/ 16 September 2006

‘I was punched, beaten’

There was something unfettered about the police rubber bullets fired at the Kennedy Road informal settlement in Durban on Tuesday night.

As I climbed towards the Kennedy Road Community Hall I saw an old woman duck out of her doorway to throw dishwater into the muddy alley outside her shack. ”Get back, you maders [short for maderchod, Hindi for motherfucker], get back inside or we’re coming for you,” a policeman shouted.

Standing next to resident Mondli Magwaza, I peered around a wall at the policemen and vehicles on the road through this anthill of a settlement, which houses 7 000 people.

Apparently without warning shooting erupted. As an overhead light near us shattered, people scrambled into the shacks.

It was after 9pm and the police had blocked off both ends of Kennedy Road near the settlement and had been firing for about an hour.

Earlier they had used teargas and rubber projectiles to disperse a crowd of more than 500 shack-dwellers gathered at the community hall to discuss the arrest of Sbu Zikode and Philani Zungu, respectively president and vice-president of the shack-dwellers’ organisation Abahlali baseMjondolo.

Zikode, Zungu and Abahlali public relations officer Mnikelo Ndabankula were stopped by police in their rented car before going to a 6pm interview at the local radio station, Gagasi FM.

According to Superintendent Glen Nayager of the Sydenham police station two members of the Sydenham crime prevention unit approached the parked car because a similar vehicle had been used in a robbery. Zikode, a former Sydenham police station reservist, and Zungu were arrested after allegedly becoming abusive. On Wednesday, they appeared in the Durban High Court on charges of assaulting a policeman and resisting arrest, and were released on bail.

Versions of what happened at the community meeting differ wildly. Nayager said the heavy police presence followed reports of an emergency car being stoned by the gathering.

”I negotiated with the crowd to get them to disperse, but when their representative went back to them, they stoned him and the police.”

He also said seven shots were fired by the crowd, prompting police to respond with rubber bullets and ”keep a presence there for the rest of the night”.

Magwaza insisted there was no shooting by residents, saying police had opened fire from as close as 6m, wounding Nondomiso Mke in the leg.

Following their court appearance, Zungu said that Nayager had assaulted him after his arrest. ”I was punched and had my head beaten against the wall by Nayager until I fainted,” he said. ”He kicked me in the private parts and when I asked him why, he said, ‘Because you are a ball.”’

Nayager responded: ”I had nothing to do with their arrest. I can’t comment on the allegations against me.”

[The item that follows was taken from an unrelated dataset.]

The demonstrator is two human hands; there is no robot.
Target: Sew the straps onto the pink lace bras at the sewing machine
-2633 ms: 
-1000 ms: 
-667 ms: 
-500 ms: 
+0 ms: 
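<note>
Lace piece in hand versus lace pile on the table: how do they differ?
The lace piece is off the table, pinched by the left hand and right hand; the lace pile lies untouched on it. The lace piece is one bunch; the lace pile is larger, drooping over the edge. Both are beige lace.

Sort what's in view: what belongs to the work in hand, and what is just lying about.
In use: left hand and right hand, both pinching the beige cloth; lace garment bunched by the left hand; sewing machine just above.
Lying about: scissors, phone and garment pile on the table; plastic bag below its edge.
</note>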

At Sydenham police station on Tuesday night, a shirtless Ndabankula told the Mail & Guardian: ”When they arrested Zikode and Philani they ripped the shirt off me and said, ‘These red shirts [worn by Abahlali members], we will use them to mop the floor.’ Then they threw it on the ground and stamped on it.

”The police in Sydenham can’t stand us because we know our rights and are fighting for them.”

Shirts with slogans like ”Talk to us, not about us”, made for this week’s provincial housing summit, aimed to highlight Abahlali’s limited access to the conference. Abahlali, which represents 30 shack settlements in Durban, Pinetown and Pietermaritzburg, came to public notice earlier this year after calling for a boycott of the municipal elections. In the past fortnight, it has been the subject of close official attention.

Last week, it presented a memorandum to Durban’s city manager, Mike Sutcliff, using the Access to Information Act to seek clarity on the shack-dwellers’ future and the city’s low-cost housing plans.

Afterwards, provincial housing department officials, including department head, Mxolisi Nkosi, allegedly called a meeting at which Nkosi instructed the organisation not to speak to the media.

Briefing the media at this week’s provincial housing summit KwaZulu-Natal Housing Minister Mike Mabuyakhulu alleged that Abahlali was ”funded by international organisations intent on destabilising the country”.

He refused to elaborate, but his comment was an apparent reference to the support Abahlali is receiving from left-wingers linked to South Africa’s social movements.

”It worries me that there are suggestions of a third force behind Abahlali and that I am being considered enemy number one by the KwaZulu-Natal government,” Zikode said.

The Freedom of Expression Institute (FXI) criticised police conduct in both Kennedy Road and at the Sydenham station, saying it constituted ”illegal repressive behaviour”, which ”prevented citizens from exercising their constitutional right to gather, associate and freely express themselves” and violated the Regulation of Gathering Act.

The FXI added that the action of the police ”as if they are above the law, is an extremely disturbing trend of late in all parts of South Africa”.